• What you will do:
In the data below, one line contains "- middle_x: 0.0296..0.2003" and a later one contains "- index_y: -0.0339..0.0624". Print both, with every line between them, exactly and alone.
--------------------------------
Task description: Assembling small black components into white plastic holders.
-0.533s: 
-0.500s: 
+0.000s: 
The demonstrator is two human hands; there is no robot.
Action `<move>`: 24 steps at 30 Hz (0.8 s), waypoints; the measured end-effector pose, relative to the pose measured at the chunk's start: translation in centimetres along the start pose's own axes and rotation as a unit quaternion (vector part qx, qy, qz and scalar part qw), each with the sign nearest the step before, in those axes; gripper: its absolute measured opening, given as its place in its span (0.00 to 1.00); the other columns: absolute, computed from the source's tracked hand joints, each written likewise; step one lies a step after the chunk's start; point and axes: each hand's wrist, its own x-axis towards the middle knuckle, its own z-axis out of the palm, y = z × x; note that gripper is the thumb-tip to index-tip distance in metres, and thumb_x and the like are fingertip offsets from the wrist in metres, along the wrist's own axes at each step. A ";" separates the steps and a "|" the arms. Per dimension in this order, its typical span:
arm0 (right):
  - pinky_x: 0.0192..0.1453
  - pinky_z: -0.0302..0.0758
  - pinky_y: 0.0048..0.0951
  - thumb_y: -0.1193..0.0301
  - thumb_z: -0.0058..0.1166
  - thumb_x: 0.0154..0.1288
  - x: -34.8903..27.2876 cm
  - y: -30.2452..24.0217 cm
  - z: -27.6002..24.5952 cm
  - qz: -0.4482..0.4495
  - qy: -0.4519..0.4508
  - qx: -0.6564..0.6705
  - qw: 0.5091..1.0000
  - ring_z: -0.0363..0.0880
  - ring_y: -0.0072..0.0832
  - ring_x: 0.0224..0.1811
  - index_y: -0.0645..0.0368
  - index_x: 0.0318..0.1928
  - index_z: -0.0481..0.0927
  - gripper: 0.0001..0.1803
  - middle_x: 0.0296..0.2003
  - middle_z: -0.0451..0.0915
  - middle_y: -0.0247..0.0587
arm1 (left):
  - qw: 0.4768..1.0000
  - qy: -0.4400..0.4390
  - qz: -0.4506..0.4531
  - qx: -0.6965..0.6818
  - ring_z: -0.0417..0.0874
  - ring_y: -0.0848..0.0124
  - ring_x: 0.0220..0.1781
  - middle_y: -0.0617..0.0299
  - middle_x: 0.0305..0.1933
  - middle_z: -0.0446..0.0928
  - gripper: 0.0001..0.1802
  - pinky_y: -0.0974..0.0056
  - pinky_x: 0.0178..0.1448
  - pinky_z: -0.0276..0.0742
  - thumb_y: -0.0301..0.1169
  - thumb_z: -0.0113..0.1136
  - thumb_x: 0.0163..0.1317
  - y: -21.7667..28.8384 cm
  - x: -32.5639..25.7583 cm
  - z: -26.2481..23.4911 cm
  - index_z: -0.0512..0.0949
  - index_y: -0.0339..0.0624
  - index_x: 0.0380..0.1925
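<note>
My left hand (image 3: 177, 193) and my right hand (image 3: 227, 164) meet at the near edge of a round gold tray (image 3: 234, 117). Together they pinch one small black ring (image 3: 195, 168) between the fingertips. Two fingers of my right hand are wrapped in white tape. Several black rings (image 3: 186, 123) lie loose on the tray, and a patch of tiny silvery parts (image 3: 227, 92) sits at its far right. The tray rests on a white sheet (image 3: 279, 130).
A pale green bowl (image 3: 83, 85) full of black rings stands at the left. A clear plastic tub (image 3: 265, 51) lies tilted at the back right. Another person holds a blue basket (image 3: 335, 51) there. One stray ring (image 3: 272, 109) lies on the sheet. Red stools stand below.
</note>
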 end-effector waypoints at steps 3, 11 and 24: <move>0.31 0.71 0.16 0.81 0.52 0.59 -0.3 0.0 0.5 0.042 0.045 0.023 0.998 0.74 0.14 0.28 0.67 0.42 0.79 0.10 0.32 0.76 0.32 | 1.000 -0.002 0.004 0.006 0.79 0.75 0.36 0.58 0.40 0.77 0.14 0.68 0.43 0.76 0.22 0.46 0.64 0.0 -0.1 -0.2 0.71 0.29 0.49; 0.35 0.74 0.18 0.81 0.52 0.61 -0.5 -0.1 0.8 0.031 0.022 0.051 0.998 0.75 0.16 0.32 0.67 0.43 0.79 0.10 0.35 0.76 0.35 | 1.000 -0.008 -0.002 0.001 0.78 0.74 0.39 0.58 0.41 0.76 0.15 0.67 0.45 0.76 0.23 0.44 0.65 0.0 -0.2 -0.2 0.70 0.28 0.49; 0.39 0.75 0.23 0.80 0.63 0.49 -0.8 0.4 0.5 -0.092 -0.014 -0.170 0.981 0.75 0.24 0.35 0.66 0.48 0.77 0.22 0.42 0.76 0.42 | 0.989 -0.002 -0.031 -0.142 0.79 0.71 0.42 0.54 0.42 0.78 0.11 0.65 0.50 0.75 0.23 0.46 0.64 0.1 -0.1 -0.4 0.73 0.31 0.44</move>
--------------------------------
• Solution to this exercise:
  - middle_x: 0.0296..0.2003
  - middle_z: -0.0451..0.0915
  - middle_y: -0.0247..0.0587
arm1 (left):
  - qw: 0.4768..1.0000
  - qy: -0.4400..0.4390
  - qz: -0.4506..0.4531
  - qx: -0.6965..0.6818
  - ring_z: -0.0417..0.0874
  - ring_y: -0.0848..0.0124
  - ring_x: 0.0220..0.1781
  - middle_y: -0.0617..0.0299
  - middle_x: 0.0305..0.1933
  - middle_z: -0.0446..0.0928
  - gripper: 0.0001..0.1802
  - pinky_y: -0.0974..0.0056
  - pinky_x: 0.0178..0.1448
  - pinky_z: -0.0276..0.0742
  - thumb_y: -0.0301..0.1169
  - thumb_z: -0.0113..0.1136
  - thumb_x: 0.0163..0.1317
  - y: -21.7667..28.8384 cm
  - x: -32.5639..25.7583 cm
  - z: -26.2481..23.4911 cm
  - index_z: -0.0512..0.0949
  - index_y: -0.0339..0.0624

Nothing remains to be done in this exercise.